Hello,
I’m a relatively new LAMMPS user but an even newer HPC attempted-user. If it sounds like I don’t know what I’m talking about, it’s because I don’t, and I appreciate your patience in advance.
I have scripts that work on LAMMPS, and I’d like to run them on my campus HPC cluster. They work on the login node, but to run them on the cluster I have to submit a job, which has a bunch of preamble lines and then a final line directing the script to a specific compiled executable file. I can get this to work with a hello world C program. If it helps, these are the instructions for submitting jobs: Article - HPC User Guide
My actual LAMMPS command would be like “lmp_serial < file.in”, which I can modify to include the full path to both lmp_serial and file.in if need be. This runs in the login node. If I write a bash script that implements these lines and call it with “bash script.x” it still works. Then when I put it at the end of the job submission file and submit it, it does not work. What happens is that the job “starts” and then immediately terminates. There is some other issue where I am not receiving error logs, but the HPC guy told me the following:
“error “line 15: /home/username/rl2.x: Permission denied”. It appears to me that rl2.x is feeding a configuration file called /home/username/lammps/knots/run.lam to /home/username/lammps/src/lmp_serial. “lmp_serial” appears to be a compiled file so I cannot read what line 15 is doing.”

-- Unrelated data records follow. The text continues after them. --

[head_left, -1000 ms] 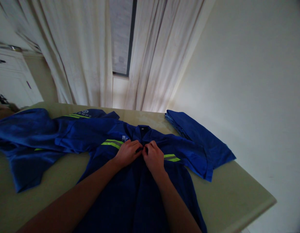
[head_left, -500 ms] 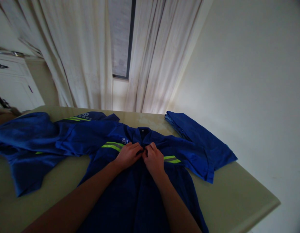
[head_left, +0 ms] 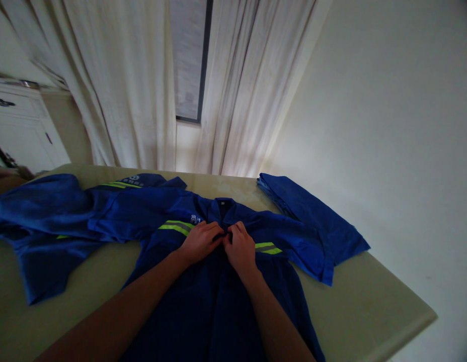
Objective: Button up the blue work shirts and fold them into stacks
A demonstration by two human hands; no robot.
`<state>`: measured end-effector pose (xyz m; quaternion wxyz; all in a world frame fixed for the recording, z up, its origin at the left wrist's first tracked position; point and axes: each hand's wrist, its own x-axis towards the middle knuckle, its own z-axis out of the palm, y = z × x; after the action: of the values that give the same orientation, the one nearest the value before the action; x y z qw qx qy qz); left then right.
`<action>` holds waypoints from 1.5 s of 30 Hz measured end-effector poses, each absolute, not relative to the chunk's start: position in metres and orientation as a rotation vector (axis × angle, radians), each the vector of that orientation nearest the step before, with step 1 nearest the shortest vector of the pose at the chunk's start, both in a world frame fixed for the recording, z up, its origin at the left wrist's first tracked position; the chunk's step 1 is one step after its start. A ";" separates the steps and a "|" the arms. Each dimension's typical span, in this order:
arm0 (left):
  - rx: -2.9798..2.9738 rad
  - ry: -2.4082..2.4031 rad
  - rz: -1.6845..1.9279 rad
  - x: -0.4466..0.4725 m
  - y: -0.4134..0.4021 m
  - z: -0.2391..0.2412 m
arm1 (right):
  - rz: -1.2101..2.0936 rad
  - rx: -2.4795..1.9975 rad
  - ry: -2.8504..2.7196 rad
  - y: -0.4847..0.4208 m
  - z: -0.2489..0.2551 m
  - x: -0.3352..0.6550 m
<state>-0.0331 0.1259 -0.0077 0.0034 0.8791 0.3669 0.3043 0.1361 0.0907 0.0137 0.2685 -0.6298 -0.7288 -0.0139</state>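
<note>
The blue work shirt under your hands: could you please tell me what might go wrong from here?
1. The left hand and right hand pinch the front of the blue work shirt just below the collar. In this dim light the edges could meet misaligned.
2. The folded blue garment lies at the right edge of the table, against the sleeve. Tugging the shirt might drag it off.

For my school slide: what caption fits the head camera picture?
Left hand and right hand pinch the front of a blue shirt on a table.
</note>
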 end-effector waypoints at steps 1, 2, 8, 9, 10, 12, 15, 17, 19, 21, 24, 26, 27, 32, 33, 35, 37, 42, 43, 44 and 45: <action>2.752 1.153 0.954 -0.033 0.126 -0.008 | -0.005 -1.664 -1.946 0.092 0.013 0.137; 2.749 1.157 0.952 -0.033 0.126 -0.008 | 0.030 -1.628 -1.927 0.093 0.013 0.138; 2.711 1.139 0.982 -0.034 0.128 -0.009 | 0.152 -1.552 -1.809 0.094 0.014 0.140; 2.705 1.137 0.990 -0.034 0.128 -0.008 | 0.142 -1.556 -1.793 0.093 0.014 0.139; 2.702 1.138 0.995 -0.034 0.127 -0.008 | 0.125 -1.564 -1.782 0.092 0.015 0.139; 2.712 1.139 0.983 -0.035 0.127 -0.006 | 0.097 -1.594 -1.772 0.091 0.015 0.137; 2.730 1.153 0.941 -0.033 0.125 -0.004 | 0.069 -1.635 -1.797 0.089 0.016 0.136; 2.726 1.196 0.926 -0.032 0.123 -0.002 | 0.057 -1.640 -1.818 0.089 0.016 0.136; 2.706 1.266 0.926 -0.031 0.123 -0.002 | 0.045 -1.645 -1.822 0.089 0.017 0.135; 2.692 1.317 0.925 -0.030 0.123 -0.002 | 0.034 -1.656 -1.819 0.089 0.017 0.134; 2.684 1.310 0.896 -0.031 0.125 -0.004 | 0.027 -1.637 -1.852 0.088 0.017 0.134; 2.649 1.269 0.898 -0.033 0.127 -0.004 | 0.040 -1.588 -1.892 0.088 0.017 0.135; 2.622 1.242 0.910 -0.034 0.128 -0.004 | 0.047 -1.566 -1.903 0.088 0.017 0.135; 2.541 1.136 0.955 -0.036 0.129 -0.003 | 0.064 -1.550 -1.873 0.088 0.017 0.136; 2.537 1.129 0.960 -0.036 0.129 -0.003 | 0.063 -1.552 -1.870 0.088 0.017 0.135; 2.532 1.117 0.981 -0.036 0.130 -0.004 | 0.051 -1.562 -1.859 0.087 0.017 0.133; 2.525 1.106 1.000 -0.037 0.131 -0.006 | 0.033 -1.577 -1.847 0.086 0.015 0.131; 2.508 1.066 0.998 -0.036 0.129 -0.004 | 0.015 -1.617 -1.777 0.092 0.011 0.136; 2.520 1.056 0.981 -0.036 0.128 -0.003 | 0.027 -1.613 -1.735 0.096 0.010 0.139; 2.527 1.057 0.968 -0.035 0.127 -0.002 | 0.055 -1.602 -1.682 0.100 0.009 0.144; 2.520 1.081 0.972 -0.035 0.127 -0.001 | 0.101 -1.586 -1.620 0.104 0.008 0.148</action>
<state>-0.0350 0.1267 -0.0013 0.1160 0.8603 0.3691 0.3320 0.1483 0.1040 0.0079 0.4223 -0.6336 -0.6470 0.0402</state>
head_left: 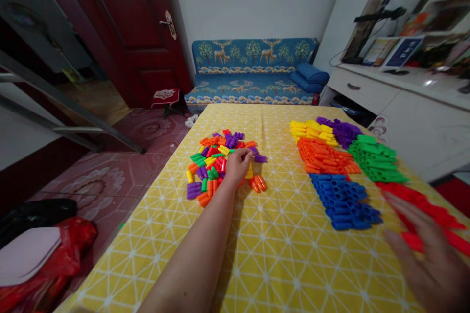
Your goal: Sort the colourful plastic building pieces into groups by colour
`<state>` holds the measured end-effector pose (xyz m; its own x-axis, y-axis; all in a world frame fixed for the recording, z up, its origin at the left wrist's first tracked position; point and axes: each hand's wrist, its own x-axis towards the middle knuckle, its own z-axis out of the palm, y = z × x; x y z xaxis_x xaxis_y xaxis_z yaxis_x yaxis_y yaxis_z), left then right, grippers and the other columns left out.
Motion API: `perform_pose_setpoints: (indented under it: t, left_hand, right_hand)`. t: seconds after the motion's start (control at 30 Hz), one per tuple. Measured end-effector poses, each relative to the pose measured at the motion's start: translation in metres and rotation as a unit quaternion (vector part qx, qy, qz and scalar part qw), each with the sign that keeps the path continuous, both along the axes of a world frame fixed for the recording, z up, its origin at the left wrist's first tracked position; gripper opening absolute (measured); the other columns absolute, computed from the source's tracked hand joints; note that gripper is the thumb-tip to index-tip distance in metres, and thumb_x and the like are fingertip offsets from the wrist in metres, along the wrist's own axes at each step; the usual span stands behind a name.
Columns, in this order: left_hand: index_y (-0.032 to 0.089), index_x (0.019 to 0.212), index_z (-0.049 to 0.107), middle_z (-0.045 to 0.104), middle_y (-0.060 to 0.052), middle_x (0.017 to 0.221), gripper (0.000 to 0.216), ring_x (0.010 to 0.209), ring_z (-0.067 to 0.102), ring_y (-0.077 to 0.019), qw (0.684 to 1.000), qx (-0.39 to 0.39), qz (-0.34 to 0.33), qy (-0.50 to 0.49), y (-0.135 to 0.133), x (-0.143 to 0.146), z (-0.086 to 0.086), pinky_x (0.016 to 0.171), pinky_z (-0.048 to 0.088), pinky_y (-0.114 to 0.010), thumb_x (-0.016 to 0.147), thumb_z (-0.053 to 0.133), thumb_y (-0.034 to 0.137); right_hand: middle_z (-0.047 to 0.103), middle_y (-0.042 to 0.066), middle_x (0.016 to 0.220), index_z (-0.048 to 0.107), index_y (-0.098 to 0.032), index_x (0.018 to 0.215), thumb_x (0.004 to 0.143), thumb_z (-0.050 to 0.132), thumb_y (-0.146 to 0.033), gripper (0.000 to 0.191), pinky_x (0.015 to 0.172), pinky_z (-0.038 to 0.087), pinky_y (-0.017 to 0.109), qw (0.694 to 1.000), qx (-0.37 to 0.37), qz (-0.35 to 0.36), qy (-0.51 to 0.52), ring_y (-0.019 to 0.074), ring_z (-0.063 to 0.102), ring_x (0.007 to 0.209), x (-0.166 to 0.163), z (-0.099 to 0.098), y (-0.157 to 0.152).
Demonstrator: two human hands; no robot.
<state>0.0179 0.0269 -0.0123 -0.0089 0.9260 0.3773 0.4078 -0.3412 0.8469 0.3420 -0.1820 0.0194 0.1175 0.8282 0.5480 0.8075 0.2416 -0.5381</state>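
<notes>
Left grip (240, 162) curls over the right side of a mixed heap of short, multicoloured plastic tubes (213, 161), towards the desk's (271, 259) left edge; whether it pinches one, I can't tell. Shiny orange joined tubes (258, 184) lie just nearside. Blurred, spread right grip (428, 254) is nearest bright red plastic pieces (433, 210) by the right edge, beside hollow-ended blue tubes (341, 200).

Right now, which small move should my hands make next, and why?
Perhaps the left hand should lift one piece from the mixed pile: it is right at that pile, though any grip is hidden, while the blurred right hand is near the grouped red pieces.
</notes>
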Motion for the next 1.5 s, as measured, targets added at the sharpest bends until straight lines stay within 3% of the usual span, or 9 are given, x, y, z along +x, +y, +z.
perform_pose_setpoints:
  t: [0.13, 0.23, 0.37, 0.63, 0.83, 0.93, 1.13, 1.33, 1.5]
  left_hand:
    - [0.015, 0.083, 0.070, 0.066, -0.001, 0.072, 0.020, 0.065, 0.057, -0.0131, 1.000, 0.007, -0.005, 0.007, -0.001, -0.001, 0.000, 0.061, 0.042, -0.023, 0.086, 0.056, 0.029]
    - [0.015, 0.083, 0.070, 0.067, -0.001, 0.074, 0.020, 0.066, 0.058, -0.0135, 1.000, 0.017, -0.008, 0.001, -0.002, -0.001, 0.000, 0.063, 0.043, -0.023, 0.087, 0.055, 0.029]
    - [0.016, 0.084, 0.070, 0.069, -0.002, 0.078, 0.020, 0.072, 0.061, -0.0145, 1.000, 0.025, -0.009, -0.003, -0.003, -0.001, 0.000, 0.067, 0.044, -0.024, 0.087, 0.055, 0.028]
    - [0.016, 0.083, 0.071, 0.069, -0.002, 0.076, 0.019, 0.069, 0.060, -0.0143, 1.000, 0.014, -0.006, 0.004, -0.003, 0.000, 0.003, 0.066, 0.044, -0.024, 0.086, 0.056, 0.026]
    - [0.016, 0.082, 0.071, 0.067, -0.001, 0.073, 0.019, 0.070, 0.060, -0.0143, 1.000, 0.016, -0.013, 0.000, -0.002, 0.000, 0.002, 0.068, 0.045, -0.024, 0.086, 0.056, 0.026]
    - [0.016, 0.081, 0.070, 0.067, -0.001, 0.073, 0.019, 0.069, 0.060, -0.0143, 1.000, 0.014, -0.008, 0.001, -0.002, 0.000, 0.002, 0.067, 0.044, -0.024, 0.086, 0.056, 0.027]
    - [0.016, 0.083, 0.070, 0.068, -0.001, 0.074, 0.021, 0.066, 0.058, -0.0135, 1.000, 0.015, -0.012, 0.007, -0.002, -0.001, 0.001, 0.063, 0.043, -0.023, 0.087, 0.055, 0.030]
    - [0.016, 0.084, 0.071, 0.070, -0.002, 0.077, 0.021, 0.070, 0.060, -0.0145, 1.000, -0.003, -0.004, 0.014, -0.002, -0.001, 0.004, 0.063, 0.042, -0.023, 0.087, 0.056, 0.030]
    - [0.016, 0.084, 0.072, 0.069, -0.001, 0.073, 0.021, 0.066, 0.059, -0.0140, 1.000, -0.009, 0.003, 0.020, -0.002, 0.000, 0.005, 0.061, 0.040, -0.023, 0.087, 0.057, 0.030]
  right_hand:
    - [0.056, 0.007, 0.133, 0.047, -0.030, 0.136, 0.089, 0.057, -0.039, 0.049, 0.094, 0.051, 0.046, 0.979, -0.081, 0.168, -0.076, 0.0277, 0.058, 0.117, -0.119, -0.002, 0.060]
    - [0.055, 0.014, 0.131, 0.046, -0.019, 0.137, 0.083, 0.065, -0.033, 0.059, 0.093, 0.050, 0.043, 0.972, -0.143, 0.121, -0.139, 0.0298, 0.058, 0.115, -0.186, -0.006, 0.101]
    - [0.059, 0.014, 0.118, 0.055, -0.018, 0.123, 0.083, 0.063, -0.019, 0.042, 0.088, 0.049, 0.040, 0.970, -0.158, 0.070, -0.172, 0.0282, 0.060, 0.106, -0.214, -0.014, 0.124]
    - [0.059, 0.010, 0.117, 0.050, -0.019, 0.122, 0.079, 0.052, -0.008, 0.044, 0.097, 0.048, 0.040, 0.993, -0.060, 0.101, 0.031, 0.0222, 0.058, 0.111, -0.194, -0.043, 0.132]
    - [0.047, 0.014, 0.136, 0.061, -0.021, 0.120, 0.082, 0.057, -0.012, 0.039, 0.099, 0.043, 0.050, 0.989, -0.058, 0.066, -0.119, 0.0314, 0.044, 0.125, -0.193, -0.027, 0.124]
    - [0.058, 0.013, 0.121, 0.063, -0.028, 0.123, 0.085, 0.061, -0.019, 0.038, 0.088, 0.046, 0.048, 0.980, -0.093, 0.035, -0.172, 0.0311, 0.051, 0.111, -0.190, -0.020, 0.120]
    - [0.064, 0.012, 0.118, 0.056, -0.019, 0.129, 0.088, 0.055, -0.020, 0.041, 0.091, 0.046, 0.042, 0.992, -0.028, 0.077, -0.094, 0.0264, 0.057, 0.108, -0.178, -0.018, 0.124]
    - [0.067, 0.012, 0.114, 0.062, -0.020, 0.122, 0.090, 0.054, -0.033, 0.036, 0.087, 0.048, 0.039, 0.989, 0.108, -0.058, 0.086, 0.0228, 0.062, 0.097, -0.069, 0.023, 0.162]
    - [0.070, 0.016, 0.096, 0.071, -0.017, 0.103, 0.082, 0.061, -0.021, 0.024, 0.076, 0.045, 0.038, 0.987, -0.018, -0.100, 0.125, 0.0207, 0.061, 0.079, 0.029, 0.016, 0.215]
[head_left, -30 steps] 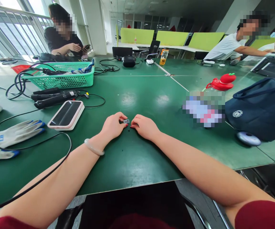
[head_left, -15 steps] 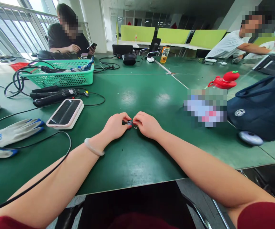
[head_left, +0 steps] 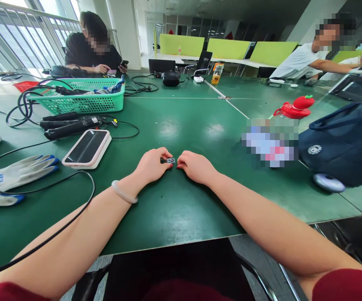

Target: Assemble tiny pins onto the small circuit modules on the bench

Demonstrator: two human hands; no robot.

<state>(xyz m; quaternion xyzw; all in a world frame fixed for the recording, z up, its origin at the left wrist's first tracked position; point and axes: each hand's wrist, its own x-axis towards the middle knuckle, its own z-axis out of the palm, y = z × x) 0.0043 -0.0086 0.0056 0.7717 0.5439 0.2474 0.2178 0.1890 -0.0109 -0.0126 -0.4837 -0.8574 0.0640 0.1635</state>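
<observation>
In the middle of the green table (head_left: 181, 217), my left hand (head_left: 152, 164) pinches a small black-and-white patterned block (head_left: 170, 160) between thumb and fingertips. The block is too small for its exact kind to show. My right hand (head_left: 195, 167) is just to the right of it, thumb and fingers pressed together. A narrow gap separates those fingertips from the block. Whatever the right fingers may hold is hidden.
On the left are a white phone (head_left: 88, 148), a pair of work gloves (head_left: 17, 177), black tools (head_left: 72, 125), a loose black cable (head_left: 91, 188) and a green basket (head_left: 83, 100). A dark blue bag (head_left: 347, 146) and a red-lidded bottle (head_left: 293, 108) stand right. People sit beyond.
My right hand has drawn slightly right, away from the block, which shows more fully. A tiny pale bit seen under the right fingers is out of sight. My left hand keeps its hold.
</observation>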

After that, he will provide no more help. I appreciate any you may have. Is there a way I can get LAMMPS to run via submitted jobs?
Compile a recent version of LAMMPS with parallel support, otherwise what is the point of using HPC at all?
Tip: when you compile LAMMPS from the login node, you will have to load the modules that will also go in the submission script, eg openMPI, GNU or Intel compilers, etc. This is to ensure that the libraries present at the time of compiling match those at the time of execution.
Surely, there must be other HPC users at your institution that are successfully running on your specific machine. I suggest reaching out to (some of) them and sit down with one that is willing to look over your shoulder and provide instructions. You should also consult with your adviser; after all, it is the job of your adviser to advise and train you in the tasks you are supposed to be doing or at least assist in arranging for some tutoring.
I can really only give one very specific advice: please stop using I/O redirection (via the ‘<’ character) to feed an input to LAMMPS, but use the ‘-in’ command line flag instead. The redirection is an inherited mechanism from the early days of LAMMPS when it was written in Fortran (since at the time Fortran had no standard and portable way to access command line flags, unlike C++). It was carried over for backward compatibility, but it is very problematic when running in parallel and can cause unexpected failures. The support for I/O redirection will eventually be removed from LAMMPS, so - as a beginner - it is a good idea to start using the preferred way of launching LAMMPS calculations.
Since launching jobs on HPC clusters is very system specific, there is little advice to be had from people outside your campus. From what I see on the website you were pointing out, the instructions are not aimed at beginners but at people who do have sufficient familiarity with Linux and advanced computing environments. This is unfortunate, but also a fair approach, since it should be expected that people using an HPC facility have made some effort and got trained or trained themselves to be competent users and not waste quite expensive (to procure and operate) resources. If you were working in an experimental lab, nobody would let you touch equipment without giving you the proper training and explaining the usage policies. Also, I see that your cluster is using a commercial queueing software that is different from the most commonly used SLURM package. That means that a lot of advice you will find online will not apply or only apply after some modifications.
Thanks. It would be nice if I could ask my advisor, but unfortunately I am the advisor
I’ve spoken with some of the users to no avail, but I can keep trying at others. We are not a major research institute so there isn’t a huge amount of institutional knowledge.
As @hothello pointed out, getting help depends on how easy you make it to help you. If you communicated with your local people (including the HPC admin) in the same, rather vague way as you did in your post here, you make it difficult to help you.
There is plenty of tutorial material available for different HPC facilities at different institutions. Some of them do a pretty good job at writing accessible documentation. Also there is a lot of self-training material in the national supercomputing centers and the NSF sponsored HPC cyberinfrastructure: https://support.access-ci.org/
It is fairly easy to get access and a small allocation on one of those and that will give you access to a whole new level of expertise and people more accustomed to dealing with inexperienced users.